— Work to complete —
Pictures do not belong in the copy; print every entry exactly as it stands.

— Data records —
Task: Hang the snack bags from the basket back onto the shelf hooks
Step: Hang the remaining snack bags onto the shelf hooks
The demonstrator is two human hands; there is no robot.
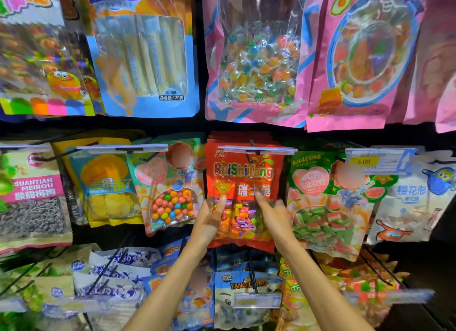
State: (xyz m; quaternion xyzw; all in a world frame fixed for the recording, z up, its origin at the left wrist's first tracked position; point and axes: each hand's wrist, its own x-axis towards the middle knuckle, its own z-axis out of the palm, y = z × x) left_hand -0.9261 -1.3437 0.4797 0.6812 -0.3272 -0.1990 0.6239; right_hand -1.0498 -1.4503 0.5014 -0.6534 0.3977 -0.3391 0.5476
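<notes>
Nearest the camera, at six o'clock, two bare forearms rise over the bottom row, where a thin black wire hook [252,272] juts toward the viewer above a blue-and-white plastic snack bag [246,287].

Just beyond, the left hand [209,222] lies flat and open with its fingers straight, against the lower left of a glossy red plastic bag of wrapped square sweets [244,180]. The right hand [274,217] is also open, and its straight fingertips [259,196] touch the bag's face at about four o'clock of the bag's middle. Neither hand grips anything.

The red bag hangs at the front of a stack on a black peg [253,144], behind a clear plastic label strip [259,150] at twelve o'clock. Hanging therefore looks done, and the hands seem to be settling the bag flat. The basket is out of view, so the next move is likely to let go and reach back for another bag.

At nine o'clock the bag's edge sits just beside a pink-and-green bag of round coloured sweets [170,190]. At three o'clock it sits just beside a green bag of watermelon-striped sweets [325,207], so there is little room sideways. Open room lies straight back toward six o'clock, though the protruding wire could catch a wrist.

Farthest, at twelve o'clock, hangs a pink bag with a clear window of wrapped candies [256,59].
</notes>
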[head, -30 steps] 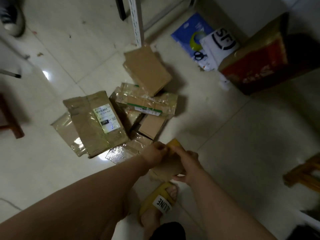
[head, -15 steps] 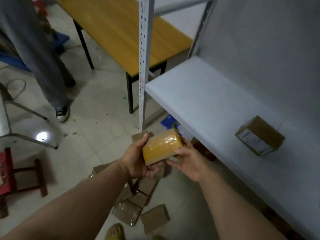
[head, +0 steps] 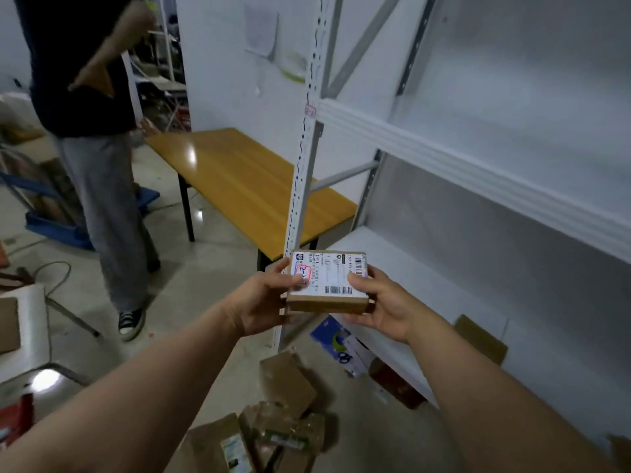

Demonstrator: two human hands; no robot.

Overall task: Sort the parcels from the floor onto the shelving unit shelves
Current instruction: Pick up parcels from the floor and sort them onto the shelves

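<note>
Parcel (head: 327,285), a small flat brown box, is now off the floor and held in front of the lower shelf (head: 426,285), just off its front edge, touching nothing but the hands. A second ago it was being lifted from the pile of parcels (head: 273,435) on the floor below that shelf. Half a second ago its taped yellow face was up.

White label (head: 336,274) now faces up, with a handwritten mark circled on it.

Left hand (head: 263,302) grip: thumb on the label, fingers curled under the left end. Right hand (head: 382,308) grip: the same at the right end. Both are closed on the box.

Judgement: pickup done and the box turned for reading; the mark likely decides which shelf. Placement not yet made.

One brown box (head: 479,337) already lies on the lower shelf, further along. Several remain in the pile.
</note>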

— Response for this exercise —
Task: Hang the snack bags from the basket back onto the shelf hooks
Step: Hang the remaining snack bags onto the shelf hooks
The demonstrator is two human hands; there is no robot.
State: (xyz m; quaternion xyzw; all in a world frame fixed for the recording, z up, its origin at the left wrist's first tracked position; point and axes: each hand's wrist, its own x-axis towards the middle knuckle, its own z-axis out of the palm, y = z × x) left_hand -0.9261 -1.3437 0.4797 0.6812 -0.3272 -0.1990 0.6239; right_hand -1.0498 -1.4503 0.5014 -0.6534 0.3977 -0.3391 0.5476
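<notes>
Nearest the camera, at six o'clock, two bare forearms rise over the bottom row, where a thin black wire hook [252,272] juts toward the viewer above a blue-and-white plastic snack bag [246,287].

Just beyond, the left hand [209,222] lies flat and open with its fingers straight, against the lower left of a glossy red plastic bag of wrapped square sweets [244,180]. The right hand [274,217] is also open, and its straight fingertips [259,196] touch the bag's face at about four o'clock of the bag's middle. Neither hand grips anything.

The red bag hangs at the front of a stack on a black peg [253,144], behind a clear plastic label strip [259,150] at twelve o'clock. Hanging therefore looks done, and the hands seem to be settling the bag flat. The basket is out of view, so the next move is likely to let go and reach back for another bag.

At nine o'clock the bag's edge sits just beside a pink-and-green bag of round coloured sweets [170,190]. At three o'clock it sits just beside a green bag of watermelon-striped sweets [325,207], so there is little room sideways. Open room lies straight back toward six o'clock, though the protruding wire could catch a wrist.

Farthest, at twelve o'clock, hangs a pink bag with a clear window of wrapped candies [256,59].
</notes>
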[head, -30 steps] 
[head, -15 steps] 
[head, +0 steps] 

Demonstrator: two human hands; no robot.

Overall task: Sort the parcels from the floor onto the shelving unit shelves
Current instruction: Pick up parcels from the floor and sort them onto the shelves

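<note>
Parcel (head: 327,285), a small flat brown box, is now off the floor and held in front of the lower shelf (head: 426,285), just off its front edge, touching nothing but the hands. A second ago it was being lifted from the pile of parcels (head: 273,435) on the floor below that shelf. Half a second ago its taped yellow face was up.

White label (head: 336,274) now faces up, with a handwritten mark circled on it.

Left hand (head: 263,302) grip: thumb on the label, fingers curled under the left end. Right hand (head: 382,308) grip: the same at the right end. Both are closed on the box.

Judgement: pickup done and the box turned for reading; the mark likely decides which shelf. Placement not yet made.

One brown box (head: 479,337) already lies on the lower shelf, further along. Several remain in the pile.
</note>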

No further response is required.